彼女は泣いている私を見て困ったように微笑みを浮かべると、すぐにアルバさんを見て、
「ごめんアルバ、外してくれる?」
と言った。
アルバさんは「はい」と頷くと部屋から出て行く。それと入れ替わる形でルナ様が部屋に入ってきた。
私はそこでやっと、頼るべき相手が今まさに目の前にいることに気がついた。
「ルナ様。ベリト様が」
ベッドから立ち上がろうとした私を、ルナ様は手で制した。
「分かってる。貴女とすれ違いで行ってきたから」
すれ違いで行った――それはルナ様が状況を把握してくれているということであり、そのことは切羽詰まっていた私の心に、わずかながらにも安堵をもたらした。

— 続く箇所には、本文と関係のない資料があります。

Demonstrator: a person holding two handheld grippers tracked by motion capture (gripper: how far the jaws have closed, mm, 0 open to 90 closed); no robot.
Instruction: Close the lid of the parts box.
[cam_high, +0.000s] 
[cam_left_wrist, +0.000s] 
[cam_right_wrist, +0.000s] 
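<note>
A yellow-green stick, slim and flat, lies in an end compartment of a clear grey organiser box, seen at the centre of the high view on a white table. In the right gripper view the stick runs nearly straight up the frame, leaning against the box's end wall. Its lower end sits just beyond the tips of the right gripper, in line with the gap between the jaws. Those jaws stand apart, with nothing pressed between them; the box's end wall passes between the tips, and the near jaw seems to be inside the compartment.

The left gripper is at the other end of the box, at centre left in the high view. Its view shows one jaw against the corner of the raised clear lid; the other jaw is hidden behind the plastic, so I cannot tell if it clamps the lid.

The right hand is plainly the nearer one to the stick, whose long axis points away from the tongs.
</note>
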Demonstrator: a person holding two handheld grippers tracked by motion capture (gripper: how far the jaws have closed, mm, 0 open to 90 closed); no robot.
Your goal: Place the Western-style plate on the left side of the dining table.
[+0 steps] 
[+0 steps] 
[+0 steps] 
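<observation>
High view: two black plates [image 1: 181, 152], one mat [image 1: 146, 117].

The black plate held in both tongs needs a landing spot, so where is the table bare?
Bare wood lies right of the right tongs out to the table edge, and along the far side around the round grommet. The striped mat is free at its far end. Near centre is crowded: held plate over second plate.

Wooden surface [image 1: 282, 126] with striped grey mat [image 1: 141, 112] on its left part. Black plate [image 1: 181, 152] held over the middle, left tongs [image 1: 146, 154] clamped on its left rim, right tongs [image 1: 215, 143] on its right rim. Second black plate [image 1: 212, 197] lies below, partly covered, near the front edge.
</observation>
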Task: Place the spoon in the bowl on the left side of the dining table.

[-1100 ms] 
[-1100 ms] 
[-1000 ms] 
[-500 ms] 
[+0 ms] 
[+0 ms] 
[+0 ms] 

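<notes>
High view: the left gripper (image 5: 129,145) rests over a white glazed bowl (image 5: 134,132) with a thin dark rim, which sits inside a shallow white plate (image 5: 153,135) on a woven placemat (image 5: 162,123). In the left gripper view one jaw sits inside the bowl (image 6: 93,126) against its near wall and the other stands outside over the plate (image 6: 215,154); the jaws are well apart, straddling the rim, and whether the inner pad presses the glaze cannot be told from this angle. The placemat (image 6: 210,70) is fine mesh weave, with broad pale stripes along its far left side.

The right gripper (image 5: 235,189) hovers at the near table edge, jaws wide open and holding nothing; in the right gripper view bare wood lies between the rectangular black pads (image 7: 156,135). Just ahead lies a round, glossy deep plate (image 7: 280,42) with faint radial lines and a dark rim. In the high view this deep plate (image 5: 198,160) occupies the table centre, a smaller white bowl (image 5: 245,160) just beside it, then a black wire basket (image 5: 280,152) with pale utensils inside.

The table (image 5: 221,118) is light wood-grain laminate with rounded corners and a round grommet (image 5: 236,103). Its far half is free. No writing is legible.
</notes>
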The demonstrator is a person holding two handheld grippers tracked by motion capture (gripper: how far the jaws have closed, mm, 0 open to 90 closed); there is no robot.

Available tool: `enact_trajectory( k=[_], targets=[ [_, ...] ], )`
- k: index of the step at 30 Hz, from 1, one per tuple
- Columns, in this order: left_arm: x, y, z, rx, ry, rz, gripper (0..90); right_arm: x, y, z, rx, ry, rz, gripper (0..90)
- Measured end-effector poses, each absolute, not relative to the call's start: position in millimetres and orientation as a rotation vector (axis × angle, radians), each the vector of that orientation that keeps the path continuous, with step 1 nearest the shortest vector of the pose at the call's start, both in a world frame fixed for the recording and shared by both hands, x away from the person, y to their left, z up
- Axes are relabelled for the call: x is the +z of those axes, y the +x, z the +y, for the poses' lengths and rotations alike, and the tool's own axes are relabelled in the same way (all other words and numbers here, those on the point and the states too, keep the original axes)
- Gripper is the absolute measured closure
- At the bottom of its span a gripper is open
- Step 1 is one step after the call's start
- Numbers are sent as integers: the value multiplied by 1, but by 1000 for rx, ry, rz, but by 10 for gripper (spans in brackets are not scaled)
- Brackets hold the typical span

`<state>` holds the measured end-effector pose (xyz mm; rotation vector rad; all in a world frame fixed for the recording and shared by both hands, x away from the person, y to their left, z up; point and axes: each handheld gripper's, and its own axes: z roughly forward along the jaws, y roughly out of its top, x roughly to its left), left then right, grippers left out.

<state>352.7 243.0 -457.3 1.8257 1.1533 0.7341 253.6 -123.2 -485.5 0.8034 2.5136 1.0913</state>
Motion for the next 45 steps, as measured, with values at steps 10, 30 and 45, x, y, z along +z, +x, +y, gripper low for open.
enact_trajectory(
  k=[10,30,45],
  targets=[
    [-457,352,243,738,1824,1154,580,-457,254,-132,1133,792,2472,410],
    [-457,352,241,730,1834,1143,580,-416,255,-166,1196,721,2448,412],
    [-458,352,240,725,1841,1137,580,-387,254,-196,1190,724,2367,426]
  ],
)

「私、何も出来なくて。触れてはいけないから、どうしたらいいか分からなくて。ユイ先生もいらっしゃらなくて」
だからか、つい言うことが支離滅裂となってしまう。
それでもルナ様は私のまとまりのない言葉を頷きながら聞いてくださると、ベッドに座ってる自分の前に膝をついてこちらを見上げた。
「大丈夫。あれは発作みたいなもので」
「お病気なのですか……!?」
思わず食いつくように言葉を遮ってしまった私にルナ様は一瞬、驚くように目を見開くと、続けて困ったように微笑んだ。
「命に関わるものじゃない。休めばすぐに収まるわ」
「ほんとう、に」
「ほんとうに」ルナ様は私の言葉をゆっくり優しくなぞる。「だからもう泣かないで。ね?」
そう言って彼女はどこからかハンカチを取り出すと、私の頬を伝う涙を拭ってくれた。
――命に関わるものではない。
それを聞いて私は安堵感を抱きつつも、先ほどまでとは違う感情から生まれ出た涙を止めることは、しばらくできなかった。